For instance, Miami Lakes, Fla.-based The Kislak Organization recently purchased 130 out of 170 units at The Villas at Jasmine Park, a busted condo deal in Pensacola, Fla., as part of a three-property acquisition. But the company hopes to own all 170 units going forward.
“Owning 80 percent of the units, we’ll be able to have enough control over the place that we believe it’s a viable apartment complex,” says Tom Bartelmo, Kislak’s CEO. “But we’re going to be talking with the owners and the lenders on those purchased units to see if we can’t purchase them back at a fair price.”
Many investors simply don’t want the headache of a fractured condo deal, regardless of the discount. Home Properties has looked at acquiring several such deals, but “it always feels like there’s too many legal issues, back taxes, busted homeowners associations, you name it,” says John Smith, chief investment officer for the Rochester, N.Y.-based REIT. “It’s just not worth it for us to jump in.”
Still, the company has been able to take advantage of a few projects in the condo sector. In 2008, it purchased the land around Cobblestone Square, a failed condo development in Fredericksburg, Va. Single-family builder K. Hovnanian had plans for eight buildings, but stopped construction after completing just two.

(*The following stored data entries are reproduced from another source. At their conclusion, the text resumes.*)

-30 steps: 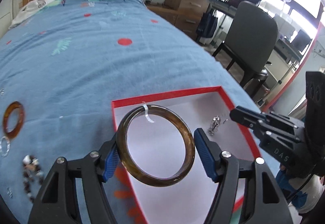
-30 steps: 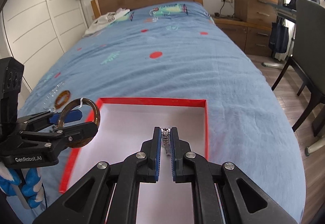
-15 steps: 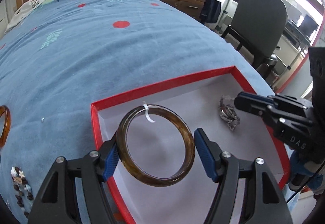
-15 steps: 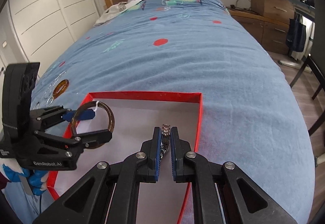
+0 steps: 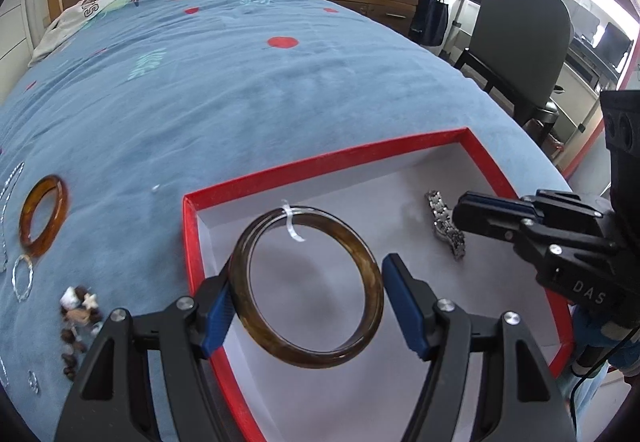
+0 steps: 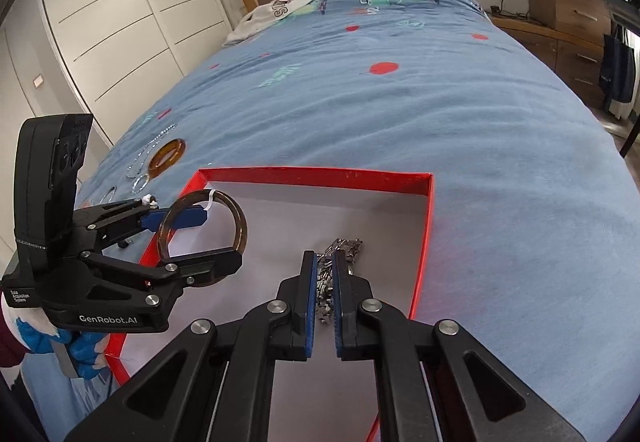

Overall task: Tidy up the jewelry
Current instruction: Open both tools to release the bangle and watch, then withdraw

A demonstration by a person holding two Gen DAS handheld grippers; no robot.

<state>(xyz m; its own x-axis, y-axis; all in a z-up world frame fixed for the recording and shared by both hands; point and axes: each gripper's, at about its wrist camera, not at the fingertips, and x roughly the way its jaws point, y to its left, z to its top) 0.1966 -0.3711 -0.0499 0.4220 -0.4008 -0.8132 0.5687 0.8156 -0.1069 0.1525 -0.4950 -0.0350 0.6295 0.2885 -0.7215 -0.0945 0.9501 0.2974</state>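
Blue bedding lies under everything on the bed (image 5: 248, 89). Closest, the left gripper (image 5: 308, 294) has its jaws spread wide around a brown bangle (image 5: 306, 282), held over the red box (image 5: 320, 161). It may only be pinched on one side, so it could slip. The right gripper (image 6: 325, 296) pinches a metal watch band (image 6: 342, 248) low inside the box. Farther off, an orange bangle (image 5: 43, 215) waits on the bedding.

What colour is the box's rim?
Red, around a white inside; the box shows best in the left wrist view.
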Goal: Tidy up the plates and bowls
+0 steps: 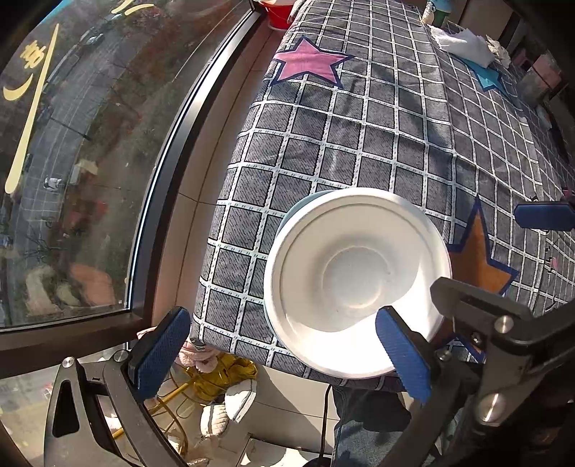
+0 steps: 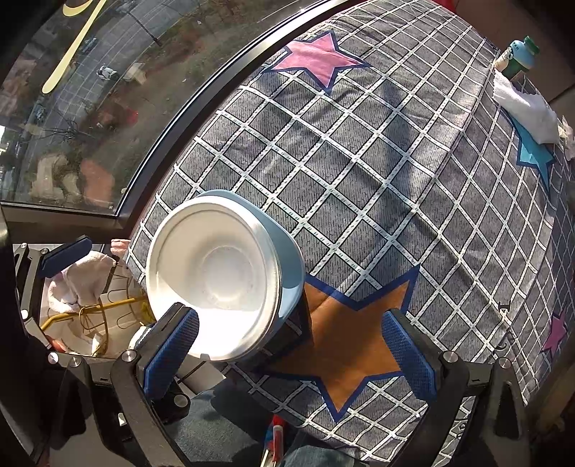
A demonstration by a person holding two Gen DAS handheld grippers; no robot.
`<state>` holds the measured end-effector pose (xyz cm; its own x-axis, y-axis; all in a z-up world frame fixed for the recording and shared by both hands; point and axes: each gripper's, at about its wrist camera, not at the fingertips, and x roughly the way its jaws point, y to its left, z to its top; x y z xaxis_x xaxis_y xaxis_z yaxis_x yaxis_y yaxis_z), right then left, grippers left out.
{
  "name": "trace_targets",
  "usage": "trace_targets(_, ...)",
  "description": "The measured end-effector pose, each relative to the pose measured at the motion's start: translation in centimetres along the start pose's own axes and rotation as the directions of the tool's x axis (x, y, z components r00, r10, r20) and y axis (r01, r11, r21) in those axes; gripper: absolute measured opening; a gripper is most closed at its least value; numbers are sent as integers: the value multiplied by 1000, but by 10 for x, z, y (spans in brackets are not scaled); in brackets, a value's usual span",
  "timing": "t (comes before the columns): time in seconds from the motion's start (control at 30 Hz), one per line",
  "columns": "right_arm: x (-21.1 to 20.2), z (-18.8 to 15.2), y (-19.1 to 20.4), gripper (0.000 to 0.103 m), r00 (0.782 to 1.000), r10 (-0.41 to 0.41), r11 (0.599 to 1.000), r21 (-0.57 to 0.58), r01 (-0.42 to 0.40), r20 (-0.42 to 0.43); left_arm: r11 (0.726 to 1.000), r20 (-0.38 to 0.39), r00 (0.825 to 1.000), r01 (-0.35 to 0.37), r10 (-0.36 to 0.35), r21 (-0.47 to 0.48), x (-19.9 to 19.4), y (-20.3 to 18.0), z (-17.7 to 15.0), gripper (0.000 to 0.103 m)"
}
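A white bowl (image 1: 355, 280) sits nested in a pale blue dish (image 1: 287, 219) near the front left edge of the table, on a grey checked cloth (image 1: 359, 143). In the right wrist view the white bowl (image 2: 215, 273) shows inside the blue dish (image 2: 287, 266) beside an orange star. My left gripper (image 1: 284, 355) is open, its right fingertip over the bowl's near rim, its left one off the table edge. My right gripper (image 2: 291, 352) is open and empty, its left fingertip by the bowl's near rim. The right gripper's tip (image 1: 542, 215) also shows in the left wrist view.
A large window (image 1: 90, 143) runs along the table's left side. A white cloth (image 2: 524, 107) and a green-capped bottle (image 2: 521, 57) stand at the far right corner. A red container (image 1: 278, 14) is at the far end. Slippers and a yellow wire frame (image 1: 187, 402) lie on the floor.
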<state>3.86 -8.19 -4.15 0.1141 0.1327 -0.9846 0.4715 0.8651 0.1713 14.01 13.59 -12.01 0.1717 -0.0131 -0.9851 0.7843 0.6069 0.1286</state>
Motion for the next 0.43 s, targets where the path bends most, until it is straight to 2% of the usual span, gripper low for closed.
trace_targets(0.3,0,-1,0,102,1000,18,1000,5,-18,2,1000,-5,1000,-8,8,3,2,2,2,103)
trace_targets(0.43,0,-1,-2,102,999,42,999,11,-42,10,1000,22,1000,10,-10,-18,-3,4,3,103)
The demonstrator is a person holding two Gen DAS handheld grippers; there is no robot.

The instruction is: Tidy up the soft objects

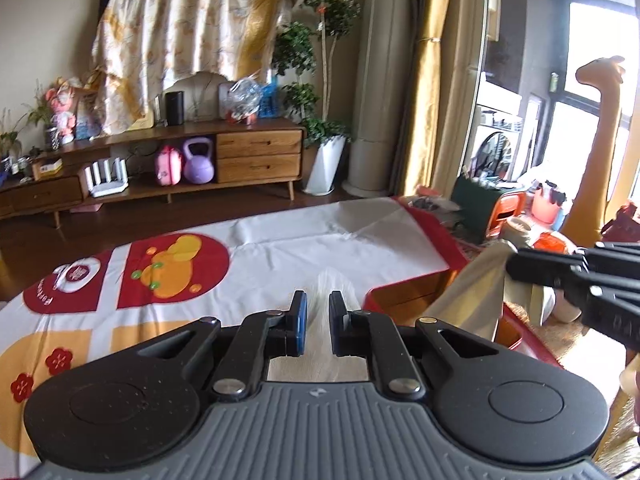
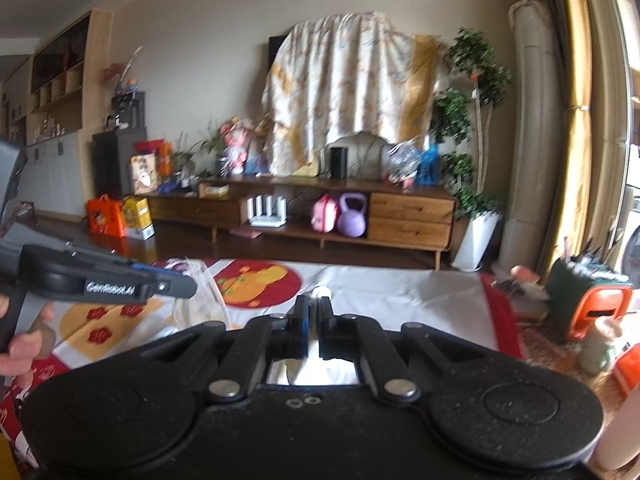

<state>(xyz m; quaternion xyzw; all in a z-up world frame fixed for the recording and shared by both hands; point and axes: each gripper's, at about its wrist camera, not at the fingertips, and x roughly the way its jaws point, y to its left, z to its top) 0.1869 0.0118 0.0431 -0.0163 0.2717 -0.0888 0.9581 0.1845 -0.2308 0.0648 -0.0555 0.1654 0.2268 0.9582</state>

Home broke ground in February for a planned eight Class A buildings, totaling 302 units, on the land around the condo buildings. “In 2008, it became clear that the economy was going south, and we were concerned about the rents we were going to be able to underwrite,” says David Gardner, Home’s CFO. “We mothballed it for a little while and now things have started to thaw out.”
Home Properties doesn’t have anything to do with the two existing condo buildings, though some common area costs will be shared with the condo association. The bigger issue is the precedent set by the luxury condos already there—Home is having difficulty measuring demand for high-end, rental units in Fredericksburg.
“That’s one reason it’s a little bit of a stretch—the market is just not used to real A-quality garden apartments; there’s not a lot of competition to compare to,” Gardner says. “We’ve set the bar a little lower in our underwriting than what will actually be achieved because of that.”